● **Work instruction**:
Look through the material for lines with the word "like", and copy each one.

______

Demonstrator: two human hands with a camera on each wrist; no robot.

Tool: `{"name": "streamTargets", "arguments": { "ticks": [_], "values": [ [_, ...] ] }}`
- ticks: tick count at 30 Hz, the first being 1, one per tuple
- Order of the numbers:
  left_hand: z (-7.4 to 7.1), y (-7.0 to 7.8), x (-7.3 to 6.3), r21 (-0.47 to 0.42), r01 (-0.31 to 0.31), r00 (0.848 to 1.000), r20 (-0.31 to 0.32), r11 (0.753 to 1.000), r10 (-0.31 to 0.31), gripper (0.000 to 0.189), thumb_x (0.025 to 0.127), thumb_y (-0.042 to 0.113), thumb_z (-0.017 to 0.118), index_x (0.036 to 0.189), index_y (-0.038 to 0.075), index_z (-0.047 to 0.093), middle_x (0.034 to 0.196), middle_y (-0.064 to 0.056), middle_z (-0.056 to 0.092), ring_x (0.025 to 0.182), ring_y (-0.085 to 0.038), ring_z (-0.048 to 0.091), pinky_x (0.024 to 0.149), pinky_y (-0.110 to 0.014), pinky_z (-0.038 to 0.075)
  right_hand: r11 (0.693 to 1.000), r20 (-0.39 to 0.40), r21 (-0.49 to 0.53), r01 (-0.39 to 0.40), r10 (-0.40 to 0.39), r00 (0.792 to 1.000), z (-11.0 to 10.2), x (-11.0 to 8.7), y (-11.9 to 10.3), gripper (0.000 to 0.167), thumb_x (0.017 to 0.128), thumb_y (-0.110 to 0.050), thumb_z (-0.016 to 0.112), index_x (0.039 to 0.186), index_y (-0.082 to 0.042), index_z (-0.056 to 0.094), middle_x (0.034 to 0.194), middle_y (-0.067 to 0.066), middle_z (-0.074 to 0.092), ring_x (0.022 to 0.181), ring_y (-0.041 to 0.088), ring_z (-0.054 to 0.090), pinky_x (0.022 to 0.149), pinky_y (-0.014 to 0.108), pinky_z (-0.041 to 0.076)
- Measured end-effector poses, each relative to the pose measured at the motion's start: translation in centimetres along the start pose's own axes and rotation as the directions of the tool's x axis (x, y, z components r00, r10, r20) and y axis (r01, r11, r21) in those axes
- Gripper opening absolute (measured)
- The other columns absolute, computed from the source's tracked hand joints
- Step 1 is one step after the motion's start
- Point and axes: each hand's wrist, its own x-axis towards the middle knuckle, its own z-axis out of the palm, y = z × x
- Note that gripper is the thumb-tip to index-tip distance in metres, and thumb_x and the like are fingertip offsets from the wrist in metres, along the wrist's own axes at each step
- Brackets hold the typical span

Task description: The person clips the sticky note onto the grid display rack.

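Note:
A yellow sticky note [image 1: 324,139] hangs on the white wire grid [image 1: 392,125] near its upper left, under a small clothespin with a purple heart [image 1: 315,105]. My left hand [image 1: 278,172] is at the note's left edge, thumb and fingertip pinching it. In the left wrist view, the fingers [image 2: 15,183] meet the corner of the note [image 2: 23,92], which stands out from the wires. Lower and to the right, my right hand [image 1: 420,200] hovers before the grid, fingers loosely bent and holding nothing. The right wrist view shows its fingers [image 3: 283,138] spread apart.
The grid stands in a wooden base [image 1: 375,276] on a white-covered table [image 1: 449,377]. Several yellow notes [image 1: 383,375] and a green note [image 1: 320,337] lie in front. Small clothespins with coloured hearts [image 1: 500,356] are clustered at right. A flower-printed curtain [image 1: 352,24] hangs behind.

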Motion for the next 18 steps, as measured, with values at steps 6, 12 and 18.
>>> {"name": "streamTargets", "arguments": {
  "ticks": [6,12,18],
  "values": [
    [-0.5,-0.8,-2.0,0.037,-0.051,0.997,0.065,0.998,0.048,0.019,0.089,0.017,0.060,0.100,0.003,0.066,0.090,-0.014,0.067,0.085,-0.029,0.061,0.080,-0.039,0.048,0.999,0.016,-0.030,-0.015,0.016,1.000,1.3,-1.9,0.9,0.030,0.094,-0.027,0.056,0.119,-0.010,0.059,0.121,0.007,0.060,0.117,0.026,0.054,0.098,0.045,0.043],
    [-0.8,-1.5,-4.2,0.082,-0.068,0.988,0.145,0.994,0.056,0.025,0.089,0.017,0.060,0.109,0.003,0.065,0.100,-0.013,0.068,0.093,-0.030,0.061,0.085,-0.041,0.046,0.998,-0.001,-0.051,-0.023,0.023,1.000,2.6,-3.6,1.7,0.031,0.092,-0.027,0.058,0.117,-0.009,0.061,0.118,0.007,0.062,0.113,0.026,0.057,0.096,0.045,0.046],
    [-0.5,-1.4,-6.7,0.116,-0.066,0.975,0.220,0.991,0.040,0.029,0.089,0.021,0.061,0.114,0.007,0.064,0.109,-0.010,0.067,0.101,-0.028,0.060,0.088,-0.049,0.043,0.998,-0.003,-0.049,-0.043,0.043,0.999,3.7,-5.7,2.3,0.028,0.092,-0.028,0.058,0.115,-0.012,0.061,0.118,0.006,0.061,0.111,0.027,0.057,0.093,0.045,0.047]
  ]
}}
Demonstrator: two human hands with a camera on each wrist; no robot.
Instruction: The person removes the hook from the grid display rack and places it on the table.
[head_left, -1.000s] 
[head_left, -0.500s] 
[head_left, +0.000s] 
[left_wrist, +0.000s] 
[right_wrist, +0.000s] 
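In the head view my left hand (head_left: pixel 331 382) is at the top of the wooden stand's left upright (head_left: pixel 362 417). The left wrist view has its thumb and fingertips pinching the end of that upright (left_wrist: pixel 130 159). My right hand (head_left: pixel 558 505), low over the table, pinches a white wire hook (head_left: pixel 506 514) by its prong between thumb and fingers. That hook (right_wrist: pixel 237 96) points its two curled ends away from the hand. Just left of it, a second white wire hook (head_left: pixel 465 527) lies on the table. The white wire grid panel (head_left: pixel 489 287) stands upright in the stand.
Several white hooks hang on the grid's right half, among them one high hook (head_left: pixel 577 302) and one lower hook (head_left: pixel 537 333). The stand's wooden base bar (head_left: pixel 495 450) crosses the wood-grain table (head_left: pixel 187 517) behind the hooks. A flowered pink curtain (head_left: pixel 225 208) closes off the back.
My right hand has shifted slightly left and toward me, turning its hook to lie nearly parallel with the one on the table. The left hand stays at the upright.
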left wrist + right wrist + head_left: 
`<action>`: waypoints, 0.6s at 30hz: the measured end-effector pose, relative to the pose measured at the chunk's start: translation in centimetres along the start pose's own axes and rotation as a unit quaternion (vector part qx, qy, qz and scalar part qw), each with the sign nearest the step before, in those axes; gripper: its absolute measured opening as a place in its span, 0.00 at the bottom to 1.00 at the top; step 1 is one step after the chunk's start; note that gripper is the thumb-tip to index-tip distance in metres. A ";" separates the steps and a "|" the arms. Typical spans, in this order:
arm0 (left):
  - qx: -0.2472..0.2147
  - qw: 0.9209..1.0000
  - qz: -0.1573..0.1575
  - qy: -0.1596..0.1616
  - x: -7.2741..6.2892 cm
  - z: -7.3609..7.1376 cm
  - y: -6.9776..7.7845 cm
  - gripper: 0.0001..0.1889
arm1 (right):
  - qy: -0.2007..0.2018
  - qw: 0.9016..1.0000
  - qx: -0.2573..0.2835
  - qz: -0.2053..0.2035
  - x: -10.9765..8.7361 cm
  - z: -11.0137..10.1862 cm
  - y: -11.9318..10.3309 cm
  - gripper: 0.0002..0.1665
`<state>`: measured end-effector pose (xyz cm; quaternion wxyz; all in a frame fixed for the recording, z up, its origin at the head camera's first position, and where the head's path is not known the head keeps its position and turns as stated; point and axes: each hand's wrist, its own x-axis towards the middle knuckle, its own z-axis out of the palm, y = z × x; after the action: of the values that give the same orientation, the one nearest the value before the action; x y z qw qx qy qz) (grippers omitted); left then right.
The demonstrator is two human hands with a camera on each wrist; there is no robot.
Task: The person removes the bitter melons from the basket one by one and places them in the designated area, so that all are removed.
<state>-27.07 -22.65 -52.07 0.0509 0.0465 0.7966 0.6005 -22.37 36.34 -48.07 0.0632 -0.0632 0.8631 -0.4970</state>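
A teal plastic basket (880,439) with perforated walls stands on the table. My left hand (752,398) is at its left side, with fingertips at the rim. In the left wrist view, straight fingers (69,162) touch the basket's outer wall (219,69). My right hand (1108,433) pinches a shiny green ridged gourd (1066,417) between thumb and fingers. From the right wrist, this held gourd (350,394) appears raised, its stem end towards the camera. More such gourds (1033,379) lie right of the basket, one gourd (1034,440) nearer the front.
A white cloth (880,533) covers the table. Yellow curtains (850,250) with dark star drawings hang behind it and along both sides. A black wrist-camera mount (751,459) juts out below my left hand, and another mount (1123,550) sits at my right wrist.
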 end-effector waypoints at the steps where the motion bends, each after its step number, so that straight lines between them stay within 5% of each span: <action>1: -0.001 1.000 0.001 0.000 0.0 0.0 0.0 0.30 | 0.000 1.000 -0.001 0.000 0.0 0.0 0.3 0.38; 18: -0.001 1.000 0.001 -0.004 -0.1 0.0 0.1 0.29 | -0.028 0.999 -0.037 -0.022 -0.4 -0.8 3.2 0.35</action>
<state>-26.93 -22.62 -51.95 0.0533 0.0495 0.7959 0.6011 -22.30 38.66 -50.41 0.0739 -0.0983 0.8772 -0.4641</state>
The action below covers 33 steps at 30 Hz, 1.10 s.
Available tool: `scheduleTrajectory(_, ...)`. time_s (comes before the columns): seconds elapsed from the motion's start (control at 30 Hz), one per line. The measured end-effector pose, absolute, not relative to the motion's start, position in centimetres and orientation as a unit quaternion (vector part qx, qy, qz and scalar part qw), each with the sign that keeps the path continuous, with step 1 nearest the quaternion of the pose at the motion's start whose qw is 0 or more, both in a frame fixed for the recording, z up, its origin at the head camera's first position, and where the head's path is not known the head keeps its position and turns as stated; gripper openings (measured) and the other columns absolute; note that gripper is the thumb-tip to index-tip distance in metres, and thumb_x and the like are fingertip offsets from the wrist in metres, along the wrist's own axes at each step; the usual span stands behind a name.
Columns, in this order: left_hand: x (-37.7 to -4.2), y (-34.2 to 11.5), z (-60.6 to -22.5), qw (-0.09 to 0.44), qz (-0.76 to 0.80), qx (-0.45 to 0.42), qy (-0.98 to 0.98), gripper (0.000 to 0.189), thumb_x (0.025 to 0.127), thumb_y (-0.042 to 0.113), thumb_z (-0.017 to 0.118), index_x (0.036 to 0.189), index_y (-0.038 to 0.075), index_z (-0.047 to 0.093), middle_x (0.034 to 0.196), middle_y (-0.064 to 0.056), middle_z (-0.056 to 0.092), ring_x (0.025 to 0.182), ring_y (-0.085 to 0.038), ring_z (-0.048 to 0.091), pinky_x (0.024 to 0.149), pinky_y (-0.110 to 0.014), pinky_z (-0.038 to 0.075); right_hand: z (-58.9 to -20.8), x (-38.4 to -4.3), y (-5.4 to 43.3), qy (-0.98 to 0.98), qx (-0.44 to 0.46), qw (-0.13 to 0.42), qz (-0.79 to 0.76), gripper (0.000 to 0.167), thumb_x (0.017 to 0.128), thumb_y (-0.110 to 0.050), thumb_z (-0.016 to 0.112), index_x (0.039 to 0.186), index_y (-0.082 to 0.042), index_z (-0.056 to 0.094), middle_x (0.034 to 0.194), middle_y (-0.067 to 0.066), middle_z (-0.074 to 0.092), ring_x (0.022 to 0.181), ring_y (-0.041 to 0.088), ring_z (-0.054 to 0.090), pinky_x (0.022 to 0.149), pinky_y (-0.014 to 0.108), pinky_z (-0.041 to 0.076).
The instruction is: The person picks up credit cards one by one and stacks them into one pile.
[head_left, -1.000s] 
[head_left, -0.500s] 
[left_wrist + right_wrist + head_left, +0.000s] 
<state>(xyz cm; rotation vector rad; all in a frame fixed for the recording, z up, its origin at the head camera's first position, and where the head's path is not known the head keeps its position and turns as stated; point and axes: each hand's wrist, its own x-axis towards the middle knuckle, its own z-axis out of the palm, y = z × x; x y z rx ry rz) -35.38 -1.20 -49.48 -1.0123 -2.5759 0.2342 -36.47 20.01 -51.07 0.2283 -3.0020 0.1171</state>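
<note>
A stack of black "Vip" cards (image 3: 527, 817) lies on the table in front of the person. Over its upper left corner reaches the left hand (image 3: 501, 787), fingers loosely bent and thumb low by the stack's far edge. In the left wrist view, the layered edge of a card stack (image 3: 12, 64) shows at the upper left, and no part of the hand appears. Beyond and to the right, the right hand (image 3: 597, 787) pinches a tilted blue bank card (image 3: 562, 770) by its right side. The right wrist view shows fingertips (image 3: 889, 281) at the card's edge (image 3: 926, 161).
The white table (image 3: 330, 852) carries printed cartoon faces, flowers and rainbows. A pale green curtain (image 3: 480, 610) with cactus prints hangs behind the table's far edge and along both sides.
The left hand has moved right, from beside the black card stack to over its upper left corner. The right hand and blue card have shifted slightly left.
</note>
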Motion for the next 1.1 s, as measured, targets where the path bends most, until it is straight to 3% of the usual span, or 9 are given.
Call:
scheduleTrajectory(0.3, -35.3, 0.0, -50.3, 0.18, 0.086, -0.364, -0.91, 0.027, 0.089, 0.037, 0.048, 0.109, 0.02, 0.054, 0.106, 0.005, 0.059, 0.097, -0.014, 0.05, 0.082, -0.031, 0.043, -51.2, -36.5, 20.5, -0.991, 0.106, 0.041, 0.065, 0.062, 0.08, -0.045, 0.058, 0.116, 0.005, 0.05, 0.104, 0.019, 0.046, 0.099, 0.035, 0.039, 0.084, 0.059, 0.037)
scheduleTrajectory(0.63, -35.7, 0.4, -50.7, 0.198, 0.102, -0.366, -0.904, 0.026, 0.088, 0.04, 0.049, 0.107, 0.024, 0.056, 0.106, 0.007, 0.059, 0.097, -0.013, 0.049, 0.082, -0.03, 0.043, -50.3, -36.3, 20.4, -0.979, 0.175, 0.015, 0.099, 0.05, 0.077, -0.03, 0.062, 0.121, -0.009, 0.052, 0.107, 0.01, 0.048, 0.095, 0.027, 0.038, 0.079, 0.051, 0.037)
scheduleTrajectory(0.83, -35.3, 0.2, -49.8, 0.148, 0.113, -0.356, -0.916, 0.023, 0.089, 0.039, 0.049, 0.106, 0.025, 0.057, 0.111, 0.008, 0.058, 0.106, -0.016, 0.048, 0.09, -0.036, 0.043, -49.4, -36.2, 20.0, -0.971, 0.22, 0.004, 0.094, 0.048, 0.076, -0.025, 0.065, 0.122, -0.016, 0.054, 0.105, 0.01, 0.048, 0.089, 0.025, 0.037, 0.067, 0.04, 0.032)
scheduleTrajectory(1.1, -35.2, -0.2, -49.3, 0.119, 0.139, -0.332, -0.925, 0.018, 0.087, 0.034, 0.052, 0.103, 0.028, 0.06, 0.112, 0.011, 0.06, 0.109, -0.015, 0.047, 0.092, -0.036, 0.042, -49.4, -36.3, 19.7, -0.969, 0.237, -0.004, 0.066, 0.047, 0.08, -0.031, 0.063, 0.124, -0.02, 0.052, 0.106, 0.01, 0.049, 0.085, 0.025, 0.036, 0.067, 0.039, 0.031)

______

● **Final answer**:
- Note that gripper is the thumb-tip to index-tip distance in metres, and thumb_x and the like are fingertip offsets from the wrist in metres, along the wrist's own axes at each step
Available tool: `scheduleTrajectory(_, ...)`. time_s (comes before the columns): seconds elapsed from the motion's start (control at 30 Hz), one per line. The measured end-effector pose, absolute, not relative to the motion's start, position in centimetres and orientation as a unit quaternion (vector part qx, qy, qz and scalar part qw), each with the sign that keeps the path continuous, with step 1 nearest the quaternion of the pose at the motion's start whose qw is 0 or more, both in a frame fixed for the recording, z up, its origin at the head camera's first position, and where the head's path is not known the head keeps its position and turns as stated; gripper openings (measured) and the other columns absolute; note that gripper is the thumb-tip to index-tip distance in metres, and thumb_x and the like are fingertip offsets from the wrist in metres, along the wrist's own axes at each step; the usual span stands behind a name.

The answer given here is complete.